Ketika anda berbelanja di supermarket atau mall, pernahkah anda melihat harga yang tidak bulat dan sulit di uangkan. Apakah dibenak anda sempat bertanya kenapa harganya dibuat seperti itu? Bukankah harga seperti itu akan mempersulit konsumen saat menjumlah harga belanjaan secara keseluruhan? Ya, harga yang anda lihat di supermarket atau di mall tersebut disebut dengan Psychological Pricing atau Harga Psikologi.

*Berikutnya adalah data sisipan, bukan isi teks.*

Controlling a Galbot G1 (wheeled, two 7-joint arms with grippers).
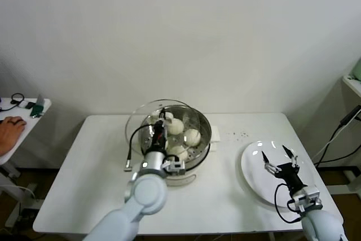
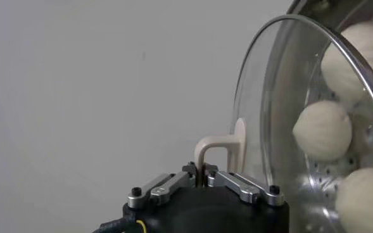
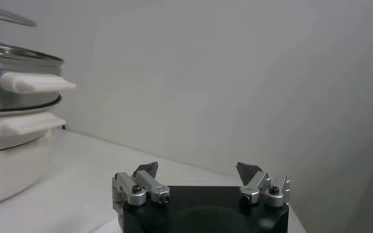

Apa itu Psychological Pricing atau Harga Psikologi? Psychological Pricing berasal dari bahasa inggris yang terdiri dari dua suku kata, yaitu psychological yang artinya psikologi dan price yang artinya harga. Jadi, harga psikologi adalah cara penentuan harga atau strategi pemasaran berdasarkan pada teori yang meyakini bahwa harga tertentu memiliki dampak psikologis bagi pembeli. Harga psikologi biasanya sering kita jumpai pada bisnis retail. Harga retail yang seperti ini umumnya disebut sebagai “harga unik”. Seperti yang sudah kita ketahui bahwa harga tersebut tidak pernah bulat misalnya sebotol air mineral dijual dengan harga Rp. 3.465,- atau sebuah sabun dijual dengan harga Rp. 5.123,-.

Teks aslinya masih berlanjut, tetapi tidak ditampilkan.